Week ending date Saturday, November 15, 1862

“There has been some stealing, in a small way, going on in town lately, “ reported the Tri-Weekly Courier. “It would well for our citizens to secure their windows properly, and keep an eye on their wood piles.” http://home.comcast.net/~rometwcourier/1862/4 Oct-Dec/nov 13 1862 thur.pdf

A case of small pox on a soldier in the Soldiers Relief Room was reported.  As some citizens were exposed before the nature of the disease was known and they were requested to remain indoors for the present.  Parents were requested to keep their children off the streets.  “And what is more important than all else, let every body – old and young – be vaccinated.”  http://home.comcast.net/~rometwcourier/1862/4 Oct-Dec/nov 15 1862 sat.pdf

Members of the 8th Regiment Georgia Volunteers who were staying home but “not on genuine furloughs” and are able for duty were to be arrested and jailed if they did not report to the enrolling officer according to a noticed published by J. R. Towers of that Regiment.  http://home.comcast.net/~rometwcourier/1862/4 Oct-Dec/nov 11 1862 tues.pdf

Week ending date Saturday, November 8, 1862
Correspondence from the 8th Georgia regiment stationed near Old Forge described what clothing the men would need for the upcoming winter.  “A change of under clothes, a comfortable uniform, an overcoat, two blankets and a pair of shoes, is all the clothing a soldier can take care of, even in winter, and if more is sent to him, the chances are at least, that he will loose [sic] the surplus.” http://home.comcast.net/~rometwcourier/1862/4 Oct-Dec/nov 4 1862 tues.pdf
Correspondence from the Cherokee Artillery summarized their “weary pilgrimage up and down the State of Kentucky.”  It ended with:  “The object of our expedition into Kentucky remains shrouded in mystery.  We could easily have marched to and taken Louisville, after the battle of Perryville;…and we could have held the State during the winter…. Her sons were led to believe that her redemption was nigh; they are now disheartened…”  http://home.comcast.net/~rometwcourier/1862/4 Oct-Dec/nov 4 1862 tues.pdf
A concert of young ladies in the Cave Spring area was held for the benefit of the soldiers. “ The evening was a delightful one, and the proceeds satisfactory.”    In addition their citizens of Cave Spring resolved to raise local sales tax for the relief of the soldiers.  http://home.comcast.net/~rometwcourier/1862/4 Oct-Dec/nov 6 1862 thur.pdf
Major R. H. Moore and W. DeJournett published a proclamation from the Freemen of Floyd paying tribute to the memory those in their company that had died since they were organized in May 1862.  The names of Jasper Lumpkin, Dr.
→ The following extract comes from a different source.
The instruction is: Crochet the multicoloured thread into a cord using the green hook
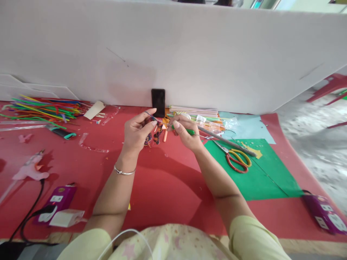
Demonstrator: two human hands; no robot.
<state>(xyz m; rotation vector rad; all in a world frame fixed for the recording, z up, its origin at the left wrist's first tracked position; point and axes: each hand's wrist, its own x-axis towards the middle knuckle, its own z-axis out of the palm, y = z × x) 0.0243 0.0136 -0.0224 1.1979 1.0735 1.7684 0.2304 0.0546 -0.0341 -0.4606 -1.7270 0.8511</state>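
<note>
My left hand (138, 131) is raised over the red table (162, 187) and holds a small multicoloured bundle of wound pipe cleaners (151, 136), thumb and forefinger pinching a thin blue strand at its top. My right hand (185, 131) is close beside it, fingers pinched on a green pipe cleaner (189, 131) that runs from the bundle toward the right. Both hands hover above the table, a little in front of a black phone (158, 102) leaning on the white partition.
Yellow-and-red scissors (236, 159) and a long grey stick (227, 141) lie on green paper (260, 180) at right. A heap of coloured pipe cleaners (43, 108) is at far left, a pink glue gun (29, 169) and purple power strips (58, 202) near the front edges.
</note>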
John Martin, and D. R. Mitchell, Jr. were listed in the proclamation.  http://home.comcast.net/~rometwcourier/1862/4 Oct-Dec/nov 8 1862 sat.pdf
Week ending date Saturday, November 1, 1862
As winter approached many articles in the Tri-Weekly Courier dealt with providing winter clothing for the troops and with the supply and price of salt which was critical for meat preservation.  The troops is Savannah reported that salt was going for $150 per sack and although there was no sea salt in the city it was selling “at the works at $22 per bushel.”    http://home.comcast.net/~rometwcourier/1862/4 Oct-Dec/oct 28 1862 tues.pdf

A recipe to make salt was also published which gave directions how to reclaim and recycle the salt from the soil beneath your meat house. http://home.comcast.net/~rometwcourier/1862/4 Oct-Dec/oct 30 1862 thur.pdf

The first snow of the season was reported on Saturday October 25.  Although it had “melted by daylight, except what had fallen on the roofs of houses…. On Sunday morning the snow covered roofs, the cold, hard looking clouds and the cold wind, presented a decidedly wintry appearance.  It is now clear and cold.”   http://home.comcast.net/~rometwcourier/1862/4 Oct-Dec/oct 28 1862 tues.pdf

Captain Yarbrough, Lieut. John Harkins, Capt. Dunlap Scott were in town and were soliciting winter clothing for the men in their respective companies.  St. Peter’s Church announced a special collection for that purpose.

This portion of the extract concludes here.